大和の国(今の奈良県)から葛城王というえらい人が塩ノ入郷(今の片平町)に六年もたまった年貢をとりたてにやってきた。
その頃の里は何年も凶作が続き、里の人たちは何とか税をまけてもらおうと王にお願いしたところ王はカンカンに怒ってしまった。
困った里の人たちは美人で賢い春姫を召し出して王のご機嫌をとった。
「安積山 かげさえ見ゆる 山ノ井の 浅き心を われ思わなくに」
と歌を詠んだ。
葛城王は
「都の花を鄙に見る」
とかえして、ことのほか喜び、六年分の年貢とさらに三年の免税を約束して、春姫を伴って大和の国へ帰っていった。

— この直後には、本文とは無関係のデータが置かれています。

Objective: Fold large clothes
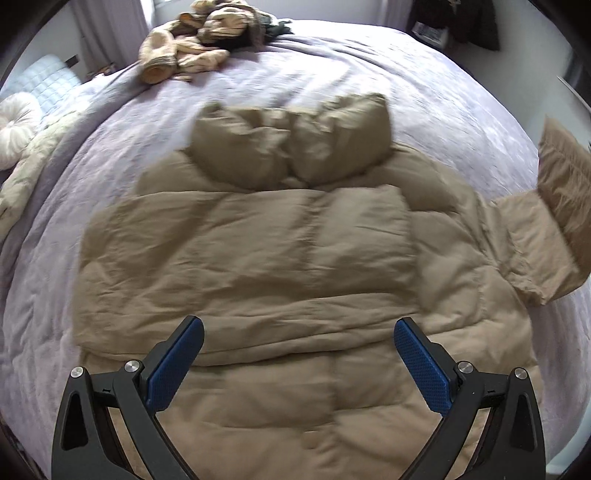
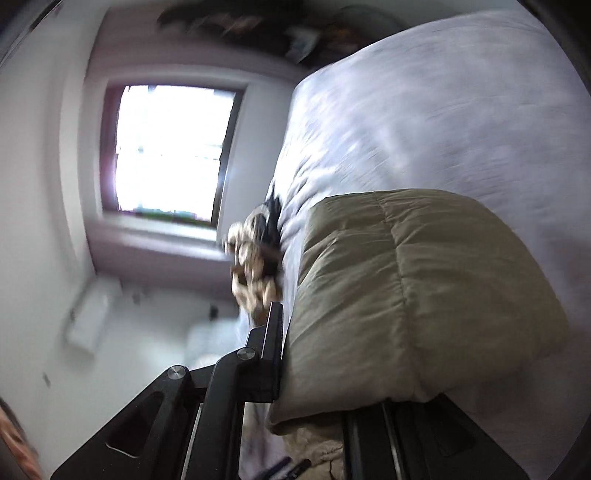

時は流れ、春姫は采女として宮中に仕えていたが、望郷の思いはつのるばかりだった。
中秋の名月の夜、春姫は意を決し猿沢の池に身を投げたように見せかけて、一路故郷への道を急いだ。
ようやくわが家にたどり着くと家族はすでに無く、悲しみにくれた春姫は山ノ井の清水に身を沈め、この世を去ってしまった。
里の人々は、春姫をあわれに思い、山ノ井の清水のそばに小さな塚をつくり「采女塚」として春姫の霊を供養したと伝えられている。